Using the records below, filter for lines that contain the string "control" and copy them out.

==*==

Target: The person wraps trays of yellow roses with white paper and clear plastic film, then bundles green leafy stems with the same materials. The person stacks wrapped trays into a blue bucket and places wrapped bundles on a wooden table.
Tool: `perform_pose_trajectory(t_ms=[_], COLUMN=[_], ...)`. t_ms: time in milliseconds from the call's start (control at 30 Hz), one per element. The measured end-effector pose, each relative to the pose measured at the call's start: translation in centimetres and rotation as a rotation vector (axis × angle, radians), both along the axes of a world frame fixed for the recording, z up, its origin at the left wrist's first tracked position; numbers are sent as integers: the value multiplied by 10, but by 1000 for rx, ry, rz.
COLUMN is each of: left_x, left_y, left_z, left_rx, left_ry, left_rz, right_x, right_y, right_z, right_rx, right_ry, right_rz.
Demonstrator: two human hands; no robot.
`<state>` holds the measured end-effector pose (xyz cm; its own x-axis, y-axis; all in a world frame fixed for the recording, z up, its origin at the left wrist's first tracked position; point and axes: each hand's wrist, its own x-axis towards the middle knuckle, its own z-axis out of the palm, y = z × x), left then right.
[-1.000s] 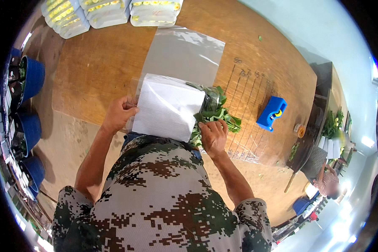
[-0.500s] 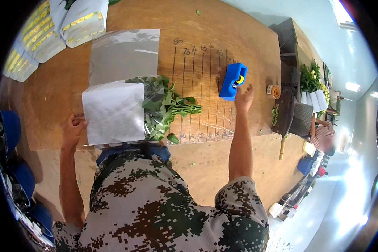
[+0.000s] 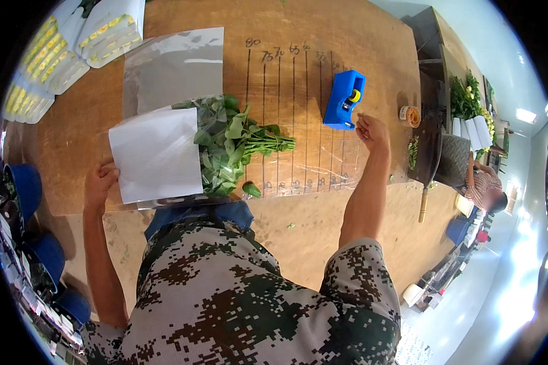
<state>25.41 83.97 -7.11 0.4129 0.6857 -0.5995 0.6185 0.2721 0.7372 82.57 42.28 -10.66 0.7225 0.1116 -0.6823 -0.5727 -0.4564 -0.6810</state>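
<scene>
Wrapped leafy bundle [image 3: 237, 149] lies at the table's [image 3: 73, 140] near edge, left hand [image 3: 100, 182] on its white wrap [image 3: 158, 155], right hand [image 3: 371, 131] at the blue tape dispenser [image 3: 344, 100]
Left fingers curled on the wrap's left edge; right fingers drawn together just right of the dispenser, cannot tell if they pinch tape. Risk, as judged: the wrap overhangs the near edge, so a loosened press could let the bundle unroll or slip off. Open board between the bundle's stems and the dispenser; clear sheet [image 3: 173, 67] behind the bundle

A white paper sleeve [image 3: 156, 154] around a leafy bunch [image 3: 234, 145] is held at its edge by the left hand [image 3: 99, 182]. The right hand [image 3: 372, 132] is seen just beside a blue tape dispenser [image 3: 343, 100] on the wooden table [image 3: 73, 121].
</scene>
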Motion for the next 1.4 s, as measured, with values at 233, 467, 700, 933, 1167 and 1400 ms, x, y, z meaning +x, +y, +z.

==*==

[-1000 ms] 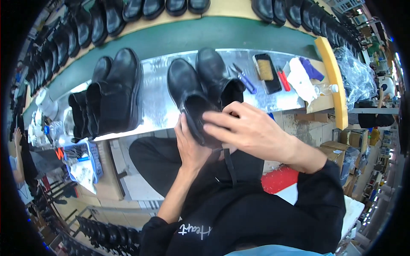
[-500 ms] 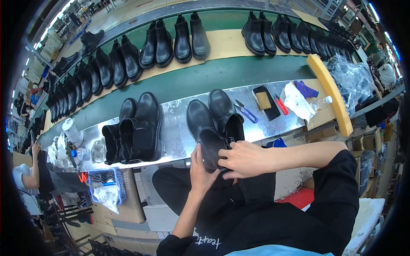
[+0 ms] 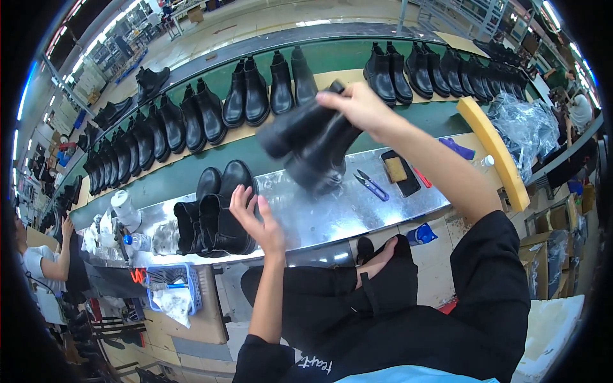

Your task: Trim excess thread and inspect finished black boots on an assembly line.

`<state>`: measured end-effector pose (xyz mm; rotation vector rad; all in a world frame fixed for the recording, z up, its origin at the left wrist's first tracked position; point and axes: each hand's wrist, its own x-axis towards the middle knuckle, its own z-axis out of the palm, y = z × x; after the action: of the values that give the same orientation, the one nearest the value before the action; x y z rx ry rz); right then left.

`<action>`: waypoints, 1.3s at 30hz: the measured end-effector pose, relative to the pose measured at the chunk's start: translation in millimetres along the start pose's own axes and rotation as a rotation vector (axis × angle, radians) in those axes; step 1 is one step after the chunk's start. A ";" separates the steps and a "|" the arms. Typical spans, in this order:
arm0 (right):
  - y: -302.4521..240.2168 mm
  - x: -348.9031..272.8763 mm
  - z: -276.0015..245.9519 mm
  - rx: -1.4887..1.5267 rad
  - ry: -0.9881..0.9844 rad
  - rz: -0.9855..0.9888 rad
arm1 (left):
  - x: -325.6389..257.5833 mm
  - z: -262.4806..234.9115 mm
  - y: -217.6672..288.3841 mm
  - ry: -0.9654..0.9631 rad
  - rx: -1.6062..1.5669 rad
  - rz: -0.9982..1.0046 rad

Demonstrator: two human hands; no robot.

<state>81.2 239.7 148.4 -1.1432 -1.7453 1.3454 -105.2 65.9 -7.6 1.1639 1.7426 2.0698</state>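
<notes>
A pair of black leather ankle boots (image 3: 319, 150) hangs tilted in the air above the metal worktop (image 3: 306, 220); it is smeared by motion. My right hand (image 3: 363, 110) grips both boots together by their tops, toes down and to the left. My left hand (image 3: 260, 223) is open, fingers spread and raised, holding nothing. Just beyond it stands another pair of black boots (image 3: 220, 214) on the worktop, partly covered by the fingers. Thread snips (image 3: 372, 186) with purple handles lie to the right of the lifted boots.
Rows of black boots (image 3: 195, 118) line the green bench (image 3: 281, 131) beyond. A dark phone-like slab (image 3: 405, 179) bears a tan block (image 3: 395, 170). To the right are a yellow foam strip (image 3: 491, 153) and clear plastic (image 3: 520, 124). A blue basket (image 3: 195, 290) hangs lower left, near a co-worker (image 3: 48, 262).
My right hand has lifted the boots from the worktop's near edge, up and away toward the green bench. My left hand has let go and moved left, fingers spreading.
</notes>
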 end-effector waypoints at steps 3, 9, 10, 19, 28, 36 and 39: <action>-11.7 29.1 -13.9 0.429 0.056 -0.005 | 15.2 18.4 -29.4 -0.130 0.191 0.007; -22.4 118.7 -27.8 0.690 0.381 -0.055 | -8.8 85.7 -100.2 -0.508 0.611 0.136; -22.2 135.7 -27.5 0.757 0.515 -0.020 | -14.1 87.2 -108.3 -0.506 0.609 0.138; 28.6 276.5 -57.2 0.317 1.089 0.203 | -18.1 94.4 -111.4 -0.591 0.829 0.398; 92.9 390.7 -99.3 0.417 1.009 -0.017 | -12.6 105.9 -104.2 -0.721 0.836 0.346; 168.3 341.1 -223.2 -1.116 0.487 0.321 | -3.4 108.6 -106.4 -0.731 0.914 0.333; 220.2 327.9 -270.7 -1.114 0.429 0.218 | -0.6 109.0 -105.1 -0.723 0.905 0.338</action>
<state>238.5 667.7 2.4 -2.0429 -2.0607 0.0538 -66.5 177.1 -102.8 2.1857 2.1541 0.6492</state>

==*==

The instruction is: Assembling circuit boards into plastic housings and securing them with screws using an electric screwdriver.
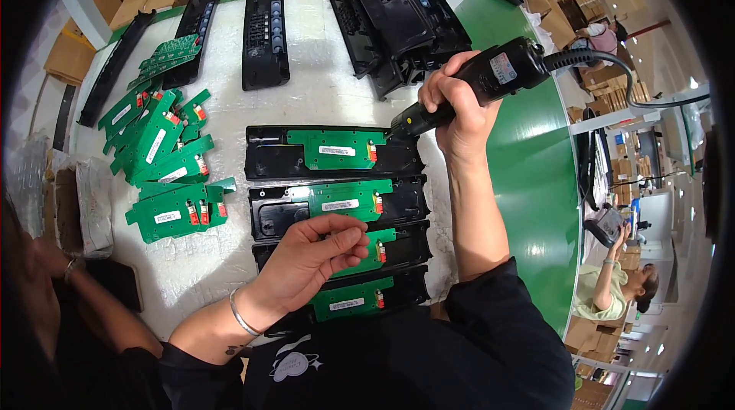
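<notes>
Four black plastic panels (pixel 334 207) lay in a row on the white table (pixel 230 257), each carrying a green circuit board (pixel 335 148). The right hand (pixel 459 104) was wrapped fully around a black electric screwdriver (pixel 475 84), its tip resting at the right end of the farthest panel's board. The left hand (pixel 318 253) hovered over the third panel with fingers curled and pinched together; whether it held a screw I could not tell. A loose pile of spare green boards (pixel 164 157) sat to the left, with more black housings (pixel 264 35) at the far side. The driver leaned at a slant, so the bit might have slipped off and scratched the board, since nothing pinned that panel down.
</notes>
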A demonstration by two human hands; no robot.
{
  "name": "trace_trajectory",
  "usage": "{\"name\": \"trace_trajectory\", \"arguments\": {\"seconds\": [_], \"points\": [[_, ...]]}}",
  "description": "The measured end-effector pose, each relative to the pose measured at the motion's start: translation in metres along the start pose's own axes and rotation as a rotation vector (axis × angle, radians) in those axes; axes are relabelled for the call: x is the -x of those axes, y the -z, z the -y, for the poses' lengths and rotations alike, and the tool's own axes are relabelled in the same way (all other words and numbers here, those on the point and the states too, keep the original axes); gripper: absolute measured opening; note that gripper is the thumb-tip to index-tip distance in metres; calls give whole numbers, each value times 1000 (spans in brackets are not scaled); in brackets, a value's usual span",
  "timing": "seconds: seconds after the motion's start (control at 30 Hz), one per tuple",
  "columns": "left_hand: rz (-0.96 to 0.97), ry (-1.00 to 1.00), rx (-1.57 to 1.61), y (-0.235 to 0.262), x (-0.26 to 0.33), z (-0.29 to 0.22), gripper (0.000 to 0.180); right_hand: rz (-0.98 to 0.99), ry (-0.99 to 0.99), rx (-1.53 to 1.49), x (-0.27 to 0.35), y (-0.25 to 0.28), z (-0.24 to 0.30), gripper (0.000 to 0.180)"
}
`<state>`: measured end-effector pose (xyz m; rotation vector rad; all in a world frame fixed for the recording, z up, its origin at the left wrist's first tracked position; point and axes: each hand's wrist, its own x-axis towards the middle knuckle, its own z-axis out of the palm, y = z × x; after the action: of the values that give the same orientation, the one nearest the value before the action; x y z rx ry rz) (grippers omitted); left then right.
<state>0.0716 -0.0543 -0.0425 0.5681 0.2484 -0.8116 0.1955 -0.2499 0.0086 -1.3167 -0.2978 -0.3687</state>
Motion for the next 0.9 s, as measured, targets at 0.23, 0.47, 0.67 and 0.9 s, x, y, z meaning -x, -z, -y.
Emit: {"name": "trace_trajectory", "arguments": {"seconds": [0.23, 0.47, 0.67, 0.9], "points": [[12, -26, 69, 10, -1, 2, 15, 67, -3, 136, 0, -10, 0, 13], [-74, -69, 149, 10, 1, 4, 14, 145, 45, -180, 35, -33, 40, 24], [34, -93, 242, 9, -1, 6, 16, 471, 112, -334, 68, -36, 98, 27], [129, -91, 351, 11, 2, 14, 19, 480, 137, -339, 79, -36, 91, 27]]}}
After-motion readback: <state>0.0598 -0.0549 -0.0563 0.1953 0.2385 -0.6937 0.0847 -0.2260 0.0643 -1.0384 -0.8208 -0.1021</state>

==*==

* [Solution for this exercise]
Tool: `perform_pose_trajectory(t_ms=[_], COLUMN=[_], ...)`. t_ms: time in milliseconds from the call's start (control at 30 Hz), one per element. The measured end-effector pose, each relative to the pose measured at the call's start: translation in centimetres and rotation as a rotation vector (axis × angle, radians), both along the axes of a world frame fixed for the recording, z up, its origin at the left wrist's first tracked position; numbers are sent as integers: the value multiplied by 10, but by 1000 for rx, ry, rz.
  "timing": "seconds: seconds after the motion's start (control at 30 Hz), one per tuple",

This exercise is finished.